Search the data for the string "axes", and report each line where it is found.

Start of Exercise data

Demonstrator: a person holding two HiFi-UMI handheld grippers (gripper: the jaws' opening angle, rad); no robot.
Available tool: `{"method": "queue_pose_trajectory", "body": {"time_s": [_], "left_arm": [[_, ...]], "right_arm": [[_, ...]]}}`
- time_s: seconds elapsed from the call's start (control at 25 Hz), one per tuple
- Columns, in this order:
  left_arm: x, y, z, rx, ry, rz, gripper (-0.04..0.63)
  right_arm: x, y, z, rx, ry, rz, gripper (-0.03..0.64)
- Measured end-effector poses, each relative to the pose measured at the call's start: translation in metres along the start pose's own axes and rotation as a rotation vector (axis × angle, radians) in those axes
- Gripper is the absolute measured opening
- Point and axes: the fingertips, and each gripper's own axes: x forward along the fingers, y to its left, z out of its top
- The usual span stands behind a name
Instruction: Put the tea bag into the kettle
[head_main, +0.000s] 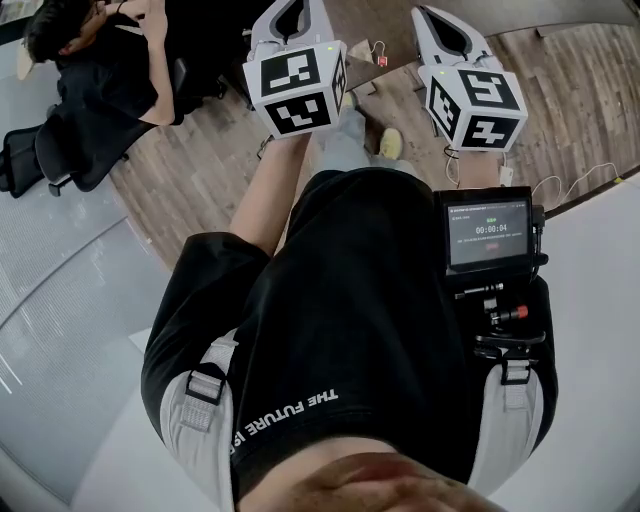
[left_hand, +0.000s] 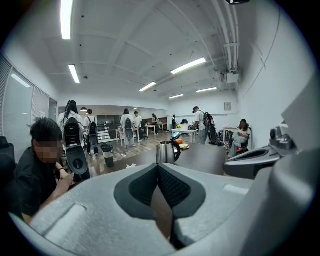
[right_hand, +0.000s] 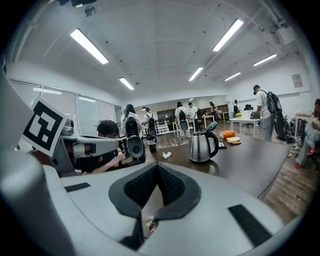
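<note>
Left gripper (left_hand: 158, 167): jaws shut tip to tip, nothing between; right gripper (right_hand: 157, 166): likewise closed and empty; ribbed black pads in smooth grey shells. Kettle (right_hand: 202, 146): polished steel, rounded, black handle, lid seemingly raised; on dark table (right_hand: 250, 160), 2 o'clock of the right jaws, well apart. White crumpled scrap (right_hand: 166, 155) at kettle's 9 o'clock, possibly the tea bag; risks: limp paper slipping the pinch; kettle nudged.

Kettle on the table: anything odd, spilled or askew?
Nothing spilled or tipped. The kettle stands upright on the dark table, its lid flipped open. A small white crumpled thing lies on the table beside it, apart; too small to identify.
</note>
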Motion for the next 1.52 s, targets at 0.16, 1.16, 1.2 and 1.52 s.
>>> {"method": "queue_pose_trajectory", "body": {"time_s": [0.16,1.16,1.2,1.52], "left_arm": [[-0.002,0.002,-0.001,-0.007,-0.007,0.007,0.005],[0.000,-0.013,-0.050,-0.002,0.115,-0.053,0.005],[0.002,-0.015,-0.050,-0.003,0.118,-0.061,0.005],[0.017,-0.026,-0.059,0.009,0.153,-0.119,0.005]], "right_arm": [[0.000,0.002,0.000,-0.024,0.000,0.001,0.005],[0.000,0.004,-0.036,-0.017,0.116,0.035,0.005],[0.000,0.003,-0.039,-0.019,0.128,0.035,0.005],[-0.005,-0.007,-0.089,-0.053,0.295,0.074,0.005]]}}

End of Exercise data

### Written response
- Measured end-effector poses, each relative to the pose measured at the call's start: translation in metres along the start pose's own axes and rotation as a rotation vector (axis × angle, radians) in those axes
- Point and axes: the fingertips, and each gripper's own axes: x forward along the fingers, y to its left, z out of its top

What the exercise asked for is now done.